Give the listing again in full and exactly, apart from its pictures.

Segment Start: Given information

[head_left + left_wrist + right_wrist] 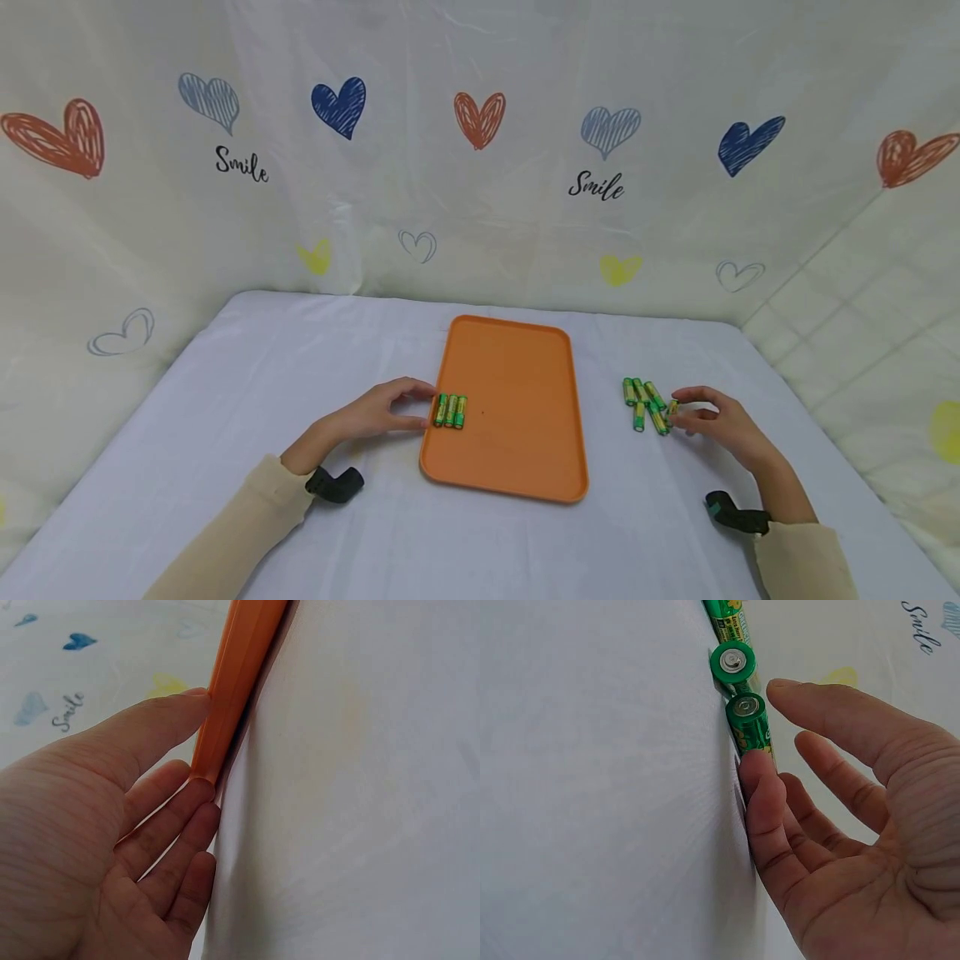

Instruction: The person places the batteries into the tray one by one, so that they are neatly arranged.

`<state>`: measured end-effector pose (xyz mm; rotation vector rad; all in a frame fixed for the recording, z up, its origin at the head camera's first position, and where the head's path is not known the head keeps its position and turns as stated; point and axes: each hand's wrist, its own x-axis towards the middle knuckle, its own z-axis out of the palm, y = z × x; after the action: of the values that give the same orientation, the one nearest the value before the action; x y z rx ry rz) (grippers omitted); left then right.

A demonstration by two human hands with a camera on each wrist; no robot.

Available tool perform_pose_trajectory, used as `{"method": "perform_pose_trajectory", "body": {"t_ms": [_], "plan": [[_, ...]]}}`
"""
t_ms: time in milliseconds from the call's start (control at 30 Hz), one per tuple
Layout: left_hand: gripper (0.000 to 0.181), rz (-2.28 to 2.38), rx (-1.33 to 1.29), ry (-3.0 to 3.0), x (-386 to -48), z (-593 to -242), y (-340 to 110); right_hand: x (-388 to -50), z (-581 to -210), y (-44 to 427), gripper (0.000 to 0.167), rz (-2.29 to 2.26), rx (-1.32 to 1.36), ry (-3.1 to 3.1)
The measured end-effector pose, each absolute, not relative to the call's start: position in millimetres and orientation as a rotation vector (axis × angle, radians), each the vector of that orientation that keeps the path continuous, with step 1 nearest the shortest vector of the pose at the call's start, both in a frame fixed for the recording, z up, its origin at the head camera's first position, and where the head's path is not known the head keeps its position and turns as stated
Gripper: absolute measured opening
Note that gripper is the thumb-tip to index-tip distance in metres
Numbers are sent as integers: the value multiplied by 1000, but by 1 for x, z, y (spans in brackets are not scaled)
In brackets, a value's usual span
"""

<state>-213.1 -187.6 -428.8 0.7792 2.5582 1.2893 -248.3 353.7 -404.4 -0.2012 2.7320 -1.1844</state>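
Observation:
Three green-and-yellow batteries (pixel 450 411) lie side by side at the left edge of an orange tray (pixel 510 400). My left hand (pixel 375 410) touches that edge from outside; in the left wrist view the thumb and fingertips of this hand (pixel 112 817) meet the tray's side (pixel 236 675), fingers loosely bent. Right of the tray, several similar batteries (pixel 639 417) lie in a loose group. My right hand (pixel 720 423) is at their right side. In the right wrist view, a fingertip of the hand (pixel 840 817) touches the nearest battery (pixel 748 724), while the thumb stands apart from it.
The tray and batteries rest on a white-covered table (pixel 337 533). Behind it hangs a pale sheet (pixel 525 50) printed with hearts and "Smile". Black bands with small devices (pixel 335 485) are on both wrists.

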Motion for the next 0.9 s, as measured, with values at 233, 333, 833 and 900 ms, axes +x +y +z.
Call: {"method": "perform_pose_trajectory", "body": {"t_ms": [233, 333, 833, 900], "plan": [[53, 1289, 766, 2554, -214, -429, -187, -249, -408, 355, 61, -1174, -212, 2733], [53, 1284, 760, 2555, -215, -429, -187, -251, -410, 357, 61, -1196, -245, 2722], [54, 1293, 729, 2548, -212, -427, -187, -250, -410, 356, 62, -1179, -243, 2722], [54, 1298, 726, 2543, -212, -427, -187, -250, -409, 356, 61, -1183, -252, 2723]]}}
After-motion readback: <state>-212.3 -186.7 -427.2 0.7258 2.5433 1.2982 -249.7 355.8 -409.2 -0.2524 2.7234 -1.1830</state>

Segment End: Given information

Response to this task:
[head_left + left_wrist + right_wrist] 

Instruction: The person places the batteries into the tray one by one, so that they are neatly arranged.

`<state>`: measured end-effector pose (xyz mm; rotation vector rad; all in a frame fixed for the recording, z up, its origin at the head camera's first position, and where the head's path is not known the head keeps its position and turns as stated; point and axes: each hand's wrist, its own x-axis towards the middle knuckle, its own z-axis out of the palm, y = z × x; after the action: of the values that give the same orientation, the one nearest the value before the action; x y z rx ry rz) (grippers omitted); left then right.

A demonstration by two human hands with a camera on each wrist; no robot.

Available tool perform_pose_trajectory, used as `{"method": "perform_pose_trajectory", "body": {"t_ms": [_], "plan": [[_, ...]]}}`
"""
t_ms: time in milliseconds from the call's start (control at 30 Hz), one per tuple
Layout: left_hand: gripper (0.000 to 0.181), rz (-2.28 to 2.38), rx (-1.33 to 1.29), ry (-3.0 to 3.0), x (-386 to -48), z (-593 to -242), y (-340 to 110); right_hand: x (-388 to -50), z (-581 to -210), y (-44 to 427), gripper (0.000 to 0.167), rz (-2.29 to 2.26), rx (-1.32 to 1.36), ry (-3.1 to 3.1)
The measured end-effector pose, each absolute, not relative to the call's start: position in millimetres and orientation as a rotation vector (axis × angle, radians), each the vector of that orientation that keeps the path continuous, with step 1 nearest the shortest vector of the pose at the call's start, both in a frame fixed for the recording, z up, its origin at the head camera's first position, and where the head's path is not known the head keeps its position and turns as stated
Gripper: absolute measured opening
Note that gripper is the thumb-tip to index-tip distance in metres
Numbers are sent as integers: the value multiplied by 1000, but by 1 for x, z, y (spans in brackets are not scaled)
In brackets, a value's usual span
"""

<state>-213.1 -187.6 -428.8 0.7792 2.5582 1.2893 -248.3 353.7 -404.4 -0.2012 2.7320 -1.1844</state>
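Observation:
Three green-and-yellow batteries (pixel 450 411) lie side by side at the left edge of an orange tray (pixel 510 400). My left hand (pixel 375 410) touches that edge from outside; in the left wrist view the thumb and fingertips of this hand (pixel 112 817) meet the tray's side (pixel 236 675), fingers loosely bent. Right of the tray, several similar batteries (pixel 639 417) lie in a loose group. My right hand (pixel 720 423) is at their right side. In the right wrist view, a fingertip of the hand (pixel 840 817) touches the nearest battery (pixel 748 724), while the thumb stands apart from it.
The tray and batteries rest on a white-covered table (pixel 337 533). Behind it hangs a pale sheet (pixel 525 50) printed with hearts and "Smile". Black bands with small devices (pixel 335 485) are on both wrists.
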
Motion for the next 0.9 s, as measured, with values at 233, 333, 833 and 900 ms, axes +x +y +z.
Call: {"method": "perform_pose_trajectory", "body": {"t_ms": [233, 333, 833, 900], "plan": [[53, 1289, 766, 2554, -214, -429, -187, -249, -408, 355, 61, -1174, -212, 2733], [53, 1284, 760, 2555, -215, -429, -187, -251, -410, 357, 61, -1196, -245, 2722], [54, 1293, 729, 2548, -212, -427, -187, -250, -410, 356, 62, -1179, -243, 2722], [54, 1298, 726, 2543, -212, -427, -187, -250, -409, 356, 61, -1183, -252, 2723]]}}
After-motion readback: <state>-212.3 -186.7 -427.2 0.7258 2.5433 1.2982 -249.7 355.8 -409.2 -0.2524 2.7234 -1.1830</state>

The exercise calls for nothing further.